Marvel’s Eternals is one of those concepts that’s hard to make stick.
It’s been tried many times in the god-like characters’ history, from their creation by the legendary Jack Kirby to greats like Roy Thomas, Walt Simonson, and more. The concepts were interesting, and the characters fascinating, but they were almost too big for the Marvel Universe. So outside of the occasional appearance, and Sersi’s Avengers membership through the ’90s, the characters were more or less dormant for decades.
In 2006, for the franchise’s thirtieth anniversary, Marvel attempted to integrate the characters into the larger universe on a scale they hadn’t really attempted yet. To do it, they recruited an A-list creative team and gave them seven issues to reinvent Kirby’s classic characters. With Neil Gaiman, John Romita Jr., Danny Miki, Matt Hollingsworth, and Todd Klein at the helm, it was a set-up for success.
Across the world, 100 ordinary humans wake up knowing there’s something different about themselves. Meanwhile a dreaming cosmic being stirs in its resting place. Mark Curry, Ike Harris, Thena Eliot and Sersi are about to be drawn together in a battle to save the entire planet.

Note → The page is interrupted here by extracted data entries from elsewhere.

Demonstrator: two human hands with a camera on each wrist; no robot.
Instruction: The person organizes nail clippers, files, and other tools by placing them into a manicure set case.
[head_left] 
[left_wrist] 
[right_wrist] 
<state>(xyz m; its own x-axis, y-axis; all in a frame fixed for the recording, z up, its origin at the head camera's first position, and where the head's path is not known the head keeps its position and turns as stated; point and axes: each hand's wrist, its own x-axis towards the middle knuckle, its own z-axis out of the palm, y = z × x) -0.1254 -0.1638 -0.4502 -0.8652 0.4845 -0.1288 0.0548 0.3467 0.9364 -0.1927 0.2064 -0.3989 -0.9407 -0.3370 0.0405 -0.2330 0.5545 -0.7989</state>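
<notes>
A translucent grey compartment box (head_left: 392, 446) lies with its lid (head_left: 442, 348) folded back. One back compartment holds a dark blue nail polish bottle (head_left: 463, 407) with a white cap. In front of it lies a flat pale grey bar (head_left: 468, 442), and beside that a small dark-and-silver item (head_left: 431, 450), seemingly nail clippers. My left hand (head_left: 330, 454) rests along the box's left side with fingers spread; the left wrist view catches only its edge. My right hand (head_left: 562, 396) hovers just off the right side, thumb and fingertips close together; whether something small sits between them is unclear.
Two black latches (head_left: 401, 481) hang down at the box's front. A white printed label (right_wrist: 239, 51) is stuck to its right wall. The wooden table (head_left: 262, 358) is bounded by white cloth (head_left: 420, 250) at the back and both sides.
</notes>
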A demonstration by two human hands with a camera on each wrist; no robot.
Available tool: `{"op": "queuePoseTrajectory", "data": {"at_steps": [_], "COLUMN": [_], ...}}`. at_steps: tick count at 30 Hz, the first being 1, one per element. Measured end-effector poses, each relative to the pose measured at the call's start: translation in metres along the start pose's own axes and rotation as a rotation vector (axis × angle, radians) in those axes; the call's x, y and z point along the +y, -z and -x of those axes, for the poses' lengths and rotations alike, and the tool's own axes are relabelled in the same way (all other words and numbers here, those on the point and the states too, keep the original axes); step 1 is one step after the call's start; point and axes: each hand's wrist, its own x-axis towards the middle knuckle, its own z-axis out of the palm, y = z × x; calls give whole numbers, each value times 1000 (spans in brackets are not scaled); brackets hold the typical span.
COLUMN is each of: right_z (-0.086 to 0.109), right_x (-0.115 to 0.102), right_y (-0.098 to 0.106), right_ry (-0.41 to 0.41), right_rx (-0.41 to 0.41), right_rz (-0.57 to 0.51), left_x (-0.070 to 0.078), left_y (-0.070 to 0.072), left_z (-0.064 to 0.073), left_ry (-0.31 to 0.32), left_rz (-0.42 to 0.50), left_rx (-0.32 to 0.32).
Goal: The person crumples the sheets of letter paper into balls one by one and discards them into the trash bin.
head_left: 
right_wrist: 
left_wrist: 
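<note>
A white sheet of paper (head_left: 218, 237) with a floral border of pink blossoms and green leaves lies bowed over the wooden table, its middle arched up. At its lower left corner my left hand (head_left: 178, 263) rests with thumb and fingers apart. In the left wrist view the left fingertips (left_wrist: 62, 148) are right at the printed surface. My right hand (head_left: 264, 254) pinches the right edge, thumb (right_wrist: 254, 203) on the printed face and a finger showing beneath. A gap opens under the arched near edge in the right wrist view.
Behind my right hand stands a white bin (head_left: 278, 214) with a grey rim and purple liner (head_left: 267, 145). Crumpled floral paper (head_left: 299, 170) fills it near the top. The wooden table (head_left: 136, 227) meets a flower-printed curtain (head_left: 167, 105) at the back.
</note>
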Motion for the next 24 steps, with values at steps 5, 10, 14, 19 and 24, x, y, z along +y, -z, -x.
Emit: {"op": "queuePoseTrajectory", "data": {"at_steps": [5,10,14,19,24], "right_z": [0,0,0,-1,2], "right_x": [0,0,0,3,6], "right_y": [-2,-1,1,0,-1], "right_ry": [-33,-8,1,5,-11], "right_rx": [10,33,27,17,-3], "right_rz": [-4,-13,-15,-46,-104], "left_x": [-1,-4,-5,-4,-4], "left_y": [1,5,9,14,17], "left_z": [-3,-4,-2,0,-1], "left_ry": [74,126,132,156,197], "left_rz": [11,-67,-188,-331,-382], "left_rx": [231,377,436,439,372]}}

This wasn’t Gaiman’s first Marvel story, but really I feel like it’s the most successful at being a Marvel story. He makes these god-like characters relatable, and down-to-Earth, especially before they ascend back up to the heavens. However, he made sure they didn’t lose that after they had transformed into their superhuman selves, such as Makkari mourning his human life, or Thena continuing to protect her son.
There are a few plot points that don’t land, largely because they feel like something we’ve seen before. Sprite’s entire motivation feels like a direct parallel of Pinnochio’s in Vertigo Comics’ Fables. The “gods hidden as men” plot is something Gaiman floated for a proposed Thor series that was later used by other writers. It’s an interesting character-driven read, but it’s not the most innovative.
Romita and Miki put in strong work through the series. Interestingly, the most mundane aspects of the story, such as Sersi’s party or Mark’s work struggles, are the best looking parts of the story. It’s incredibly unconventional throughout, and Romita leans into that in his line work to create a great read. It does get a little stiff and clunky in a few spots towards the end but it’s generally pretty strong.
Though I’m still not fully in on the Eternals as a concept, between this series and the more recent (and currently running) volume I’m significantly more interested now. Or at least understanding them better and may have to pick up more.
The Eternals is available now from Marvel Comics.